By Dave Andrusko
The impact of a new Louisiana law was firmly on display yesterday when for the second time this summer, the Department of Health and Hospitals (DHH) issued a order immediately halting operations at Gentilly Medical Clinic for Women, a New Orleans abortion clinic, for repeated health and safety regulations.
State health regulators were able to move more effectively against the abortion clinic thanks to passage of Act 490 in the 2010 Louisiana Legislative Session that gave DHH the power to immediately close an abortion facility under certain circumstances.
DHH revoked the clinic’s license May 25 after a May 6 investigation found that “the facility failed to provide nursing services to meet the needs of its patients and adequately monitor women in recovery following a procedure.”
Specifically, “the facility failed to provide nursing services to meet the needs of its patients and adequately monitor women in recovery following a procedure,” the DHH reported on its webpage at the time. “The Secretary [Bruce Greenstein] determined that the facility’s non-compliance and violations posed an imminent threat to the health, welfare or safety of the patients. The abortion facility was notified of the revocation action and immediate suspension Wednesday morning.”
The abortion clinic “was under a similar order issued in January 2010 for failing to comply with minimum standards for clinics that provide abortions,” reports Bruce Nolan of the Times-Picayune. “DHH says the January order was being appealed when a subsequent inspection led to the May action.”
During that unannounced January investigation inspectors found that the abortion clinic had no registered nurse on staff, had no controlled dangerous substance license, and had not registered with the U.S. Drug Enforcement Administration.
So how was the abortion clinic still able to operate? That prior investigation took place before passage of Act 490 which meant the Gentilly Medical Clinic for Women could reopen while it contested the action against it in court.
However armed with Act 490’s powerful enforcement tools, Greenstein moved against the clinic. “Under that law, the clinic remains closed during its appeal, unless it files for special relief like a permanent injunction or temporary restraining order, Stephen Russo [executive counsel for the state health department] said,” Nolan reported.
The clinic did not appeal the May order, “so there is no legal recourse” for the clinic to avoid being shut down, according to DHH spokeswoman Lisa Faust.
Channel Six News in New Orleans did a story on the clinic closing and talked to a man who worked two doors down from the clinic who told the station that “he always had concerns.” He said while he had been unable to talk to any of the women coming out of the abortion clinic, “Actions speak louder than words.

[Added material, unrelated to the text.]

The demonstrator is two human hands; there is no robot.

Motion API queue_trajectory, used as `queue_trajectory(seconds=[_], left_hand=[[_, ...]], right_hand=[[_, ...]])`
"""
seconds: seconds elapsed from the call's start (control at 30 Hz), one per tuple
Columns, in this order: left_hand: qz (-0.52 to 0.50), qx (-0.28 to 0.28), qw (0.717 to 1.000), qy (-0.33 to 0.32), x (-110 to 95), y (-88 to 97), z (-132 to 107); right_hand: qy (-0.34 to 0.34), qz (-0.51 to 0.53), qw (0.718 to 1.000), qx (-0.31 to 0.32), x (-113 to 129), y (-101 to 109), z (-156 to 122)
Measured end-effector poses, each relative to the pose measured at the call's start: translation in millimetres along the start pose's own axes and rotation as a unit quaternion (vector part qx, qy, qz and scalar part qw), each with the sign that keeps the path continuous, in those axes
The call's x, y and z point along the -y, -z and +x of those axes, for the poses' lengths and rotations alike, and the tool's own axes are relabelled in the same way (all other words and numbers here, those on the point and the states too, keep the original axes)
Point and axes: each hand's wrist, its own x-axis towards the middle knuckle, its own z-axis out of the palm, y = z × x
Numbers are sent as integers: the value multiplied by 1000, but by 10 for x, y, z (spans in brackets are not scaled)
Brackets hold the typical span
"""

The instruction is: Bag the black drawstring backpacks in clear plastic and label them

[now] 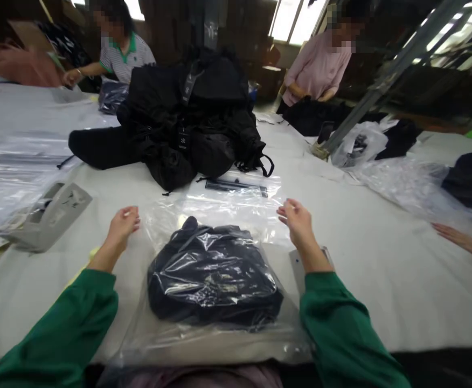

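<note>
A folded dark garment (214,280) lies inside a clear plastic bag (228,207) on the white table (381,269) right in front of me. My left hand (123,225) hovers at the bag's left edge, fingers loosely curled, with nothing visible in them. My right hand (298,220) is at the bag's right edge near its open far end, fingers bent and slightly apart, apparently holding nothing. Both arms wear green sleeves.
A heap of black garments (187,116) sits at the table's middle. A grey tape dispenser (52,213) lies left, clear bags (401,183) right. Two people work at the far side; another person's hand (460,240) rests at right. A metal pole (381,81) slants up.
</note>
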Motion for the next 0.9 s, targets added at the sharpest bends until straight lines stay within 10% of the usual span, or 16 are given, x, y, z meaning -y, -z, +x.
queue_trajectory(seconds=[0.13, 0.2, 0.27, 0.37, 0.47, 0.6, 0.9], left_hand=[[-67, 10, 988, -138, 60, 845, -1167], [0, 241, 957, -164, 106, 1078, -1918], [148, 515, 824, -184, 202, 1024, -2559], [267, 498, 742, -362, 488, 562, -3024], [343, 334, 741, -471, 859, 156, -2952], [376, 235, 765, -466, 1231, 84, -2680], [354, 356, 735, -456, 1110, 271, -2135]], right_hand=[[-18, 56, 989, 137, 252, 835, -1245], [-95, 24, 939, 329, 280, 1010, -1933], [-106, -39, 908, 404, 165, 958, -2459], [55, -130, 937, 318, -193, 619, -2801], [214, -209, 932, 207, -531, 255, -2745], [355, -332, 857, 172, -787, 22, -2499], [395, -376, 820, 175, -984, 441, -2211]])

Seeing their physical conditions, being held up by family members, distraught and crying, I believe more is going on in their than the story that the sign says.” [www.wdsu.com/r-video/28041357/detail.html]
“We are pleased to see that the Gentilly abortion facility has been shut down again,” Benjamin Clapper, executive director of Louisiana Right to Life, told NRL News Today. “However, if the court system had not stepped in through a temporary restraining order, this unfortunate place would have been shut down a while ago. The fact that the Gentilly facility did not even attempt an appeal shows they have not been acting in best interest of women and children.”
Clapper added, “We applaud the DHH and encourage them to continue moving with haste to ensure the health and safety of Louisiana women and children is protected.”